Quanto à outra finalidade, ponderou que, em um primeiro momento – o atual –, a aplicação da súmula diminui o número de recursos, mas, a tendência é que, em uma segunda etapa, haja aumento da sobrecarga do STF. “Conforme apontou o ministro Eros Grau, a súmula vinculante é um ato normativo e não uma decisão judicial”, explicou, lembrando que toda decisão judicial parte da inércia da jurisdição, enquanto que a súmula pode ser editada “de ofício”. “Além disso, o STF não é obrigado a responder, imediatamente, a uma provocação de súmula”, recordou. 

Nesse contexto, ressaltou que, como qualquer norma, a súmula é passível de interpretação, sendo inevitável a ocorrência de discordância. “Havendo dissídio de interpretação, ele se transforma em processo. Com isso, o STF corre o risco de se afogar em reclamações – com o agravante de que elas podem se protocoladas diretamente, sem passar por uma triagem, como o recurso extraordinário”, explicou, concluindo que a súmula vinculante não é solução para a sobrecarga. “A solução real passa pela discussão das competências do STF, de forma a torná-lo mais funcional, com menos poder, no caso concreto, mas mais poder no sistema jurídico, se atendo à matéria constitucional e às questões mais relevantes”, ressaltou, apontando, também, a importância de se valorizar a 1ª e a 2ª instâncias judiciais e do estudo dos autores brasileiros e das soluções legislativas do passado. 
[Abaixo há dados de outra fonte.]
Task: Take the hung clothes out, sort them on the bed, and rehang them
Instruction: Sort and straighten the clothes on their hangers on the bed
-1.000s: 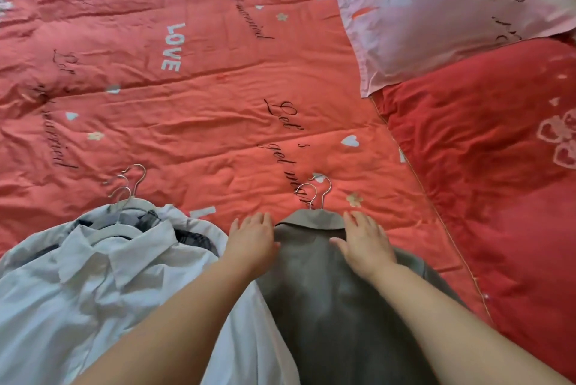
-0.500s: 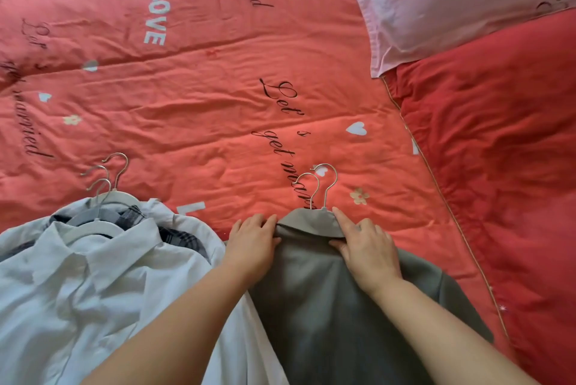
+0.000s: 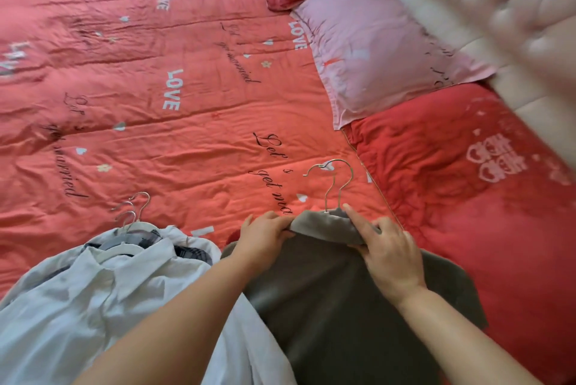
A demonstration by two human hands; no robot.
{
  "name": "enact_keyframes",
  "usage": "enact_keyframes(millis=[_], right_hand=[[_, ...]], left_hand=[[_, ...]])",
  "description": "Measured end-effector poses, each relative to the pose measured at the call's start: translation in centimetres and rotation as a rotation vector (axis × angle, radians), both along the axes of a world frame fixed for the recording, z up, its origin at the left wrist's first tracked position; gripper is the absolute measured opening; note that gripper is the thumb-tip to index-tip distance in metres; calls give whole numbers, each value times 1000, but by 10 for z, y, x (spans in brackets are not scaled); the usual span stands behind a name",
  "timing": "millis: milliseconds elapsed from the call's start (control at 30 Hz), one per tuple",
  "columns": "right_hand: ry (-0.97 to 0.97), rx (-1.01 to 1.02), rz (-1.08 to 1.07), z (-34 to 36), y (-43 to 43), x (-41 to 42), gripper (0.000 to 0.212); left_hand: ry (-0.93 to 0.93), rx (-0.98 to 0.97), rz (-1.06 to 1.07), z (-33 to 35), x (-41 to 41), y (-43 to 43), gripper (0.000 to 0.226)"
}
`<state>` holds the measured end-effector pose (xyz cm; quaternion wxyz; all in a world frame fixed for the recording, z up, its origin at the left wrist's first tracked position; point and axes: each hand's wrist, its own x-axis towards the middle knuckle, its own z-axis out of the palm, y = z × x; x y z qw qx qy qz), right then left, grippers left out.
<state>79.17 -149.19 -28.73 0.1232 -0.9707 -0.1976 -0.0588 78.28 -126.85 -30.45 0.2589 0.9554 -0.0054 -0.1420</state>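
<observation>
Head view: grey garment (image 3: 327,316) lies on the quilt (image 3: 187,141), its long axis running from the person toward the hanger hooks (image 3: 326,197). Left hand (image 3: 265,236) and right hand (image 3: 391,255) pinch the collar (image 3: 324,225) on either side, equally near, with the hooks just beyond.

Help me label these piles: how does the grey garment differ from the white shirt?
The grey garment is dark; the white shirt is pale. The left hand and right hand grip the grey garment's collar; neither holds the white shirt. Both lie on hangers on the red quilt.
</observation>
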Motion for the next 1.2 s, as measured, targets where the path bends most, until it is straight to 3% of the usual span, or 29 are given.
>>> enact_keyframes(millis=[133, 333, 567, 800, 1033, 1200], right_hand=[[-115, 23, 2, 80, -8, -10, 76], [-241, 12, 31, 201, -5, -59, 77], [-310, 8, 65, 314, 33, -145, 70], [-413, 51, 185, 399, 102, -224, 71], [-379, 140, 399, 434, 198, -286, 76], [-243, 279, 652, 399, 273, -345, 78]], left_hand=[[-170, -186, 23, 65, -6, -4, 35], [-420, -268, -79, 177, -48, 11, 39], [-666, -229, -170, 285, -145, 58, 81], [-901, -27, -189, 370, -247, 133, 68], [-937, 168, -8, 419, -365, 223, 66], [-793, 299, 216, 412, -483, 265, 66]])
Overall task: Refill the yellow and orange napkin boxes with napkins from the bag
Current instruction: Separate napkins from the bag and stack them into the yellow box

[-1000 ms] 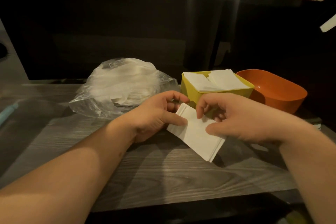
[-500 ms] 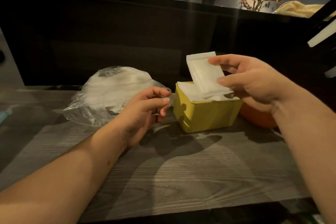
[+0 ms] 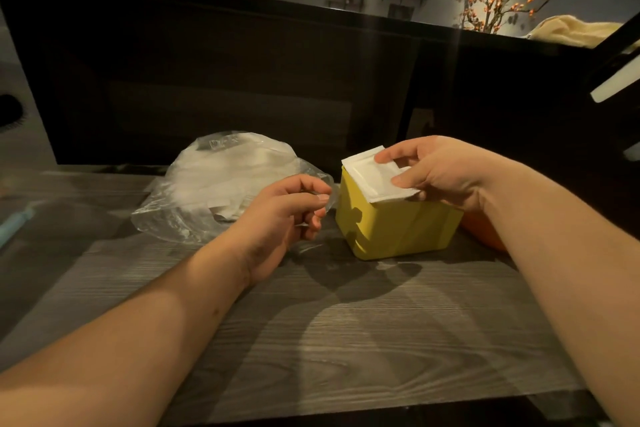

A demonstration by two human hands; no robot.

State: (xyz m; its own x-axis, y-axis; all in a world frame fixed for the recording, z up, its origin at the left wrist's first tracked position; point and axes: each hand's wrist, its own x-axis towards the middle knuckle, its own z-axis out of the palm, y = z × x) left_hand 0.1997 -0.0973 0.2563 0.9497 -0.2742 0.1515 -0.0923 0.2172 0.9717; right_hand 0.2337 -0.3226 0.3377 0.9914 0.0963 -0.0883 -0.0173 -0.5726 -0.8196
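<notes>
The yellow napkin box (image 3: 398, 229) stands at mid-table, filled to the rim. My right hand (image 3: 443, 170) pinches a folded white napkin stack (image 3: 372, 178) between thumb and forefinger and holds it flat on top of the box. Only a sliver of the orange box (image 3: 485, 234) shows behind the yellow one, under my right forearm. To the left of the yellow box lies the clear plastic bag (image 3: 214, 187) of napkins. My left hand (image 3: 287, 218) hovers with loosely curled fingers, its fingertips at the bag's right edge and nothing visibly gripped.
The grey wood-grain table (image 3: 346, 340) ends close to me at its front edge. A dark partition wall (image 3: 225, 87) rises right behind the bag and boxes. A pale blue object (image 3: 14, 222) lies at the far left.
My right hand has lowered the napkin stack from a raised tilt down flat onto the yellow box. My left hand let go of the stack earlier and has drifted to the bag's edge.
</notes>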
Por fim, Elival da Silva Ramos salientou que a súmula pode provocar, como efeito colateral, uma “fossilização” do Direito brasileiro. Ele lembrou que o sistema jurídico do País é legiscêntrico – com leis em profusão –, seguindo a tradição romano-germânica e não a anglo-saxônica – marcada pelo Direito jurisprudencial, com poucas leis e valorização da regra do precedente. “Em vez de verificarmos a origem do nosso sistema e para onde ele pode caminhar, copiamos algo que vai na contramão do nosso modelo jurídico. Embora a súmula vinculante tenha suas qualidades, analisando a questão por um panorama mais amplo, poderíamos encontrar outras soluções, com resultados melhores”, concluiu.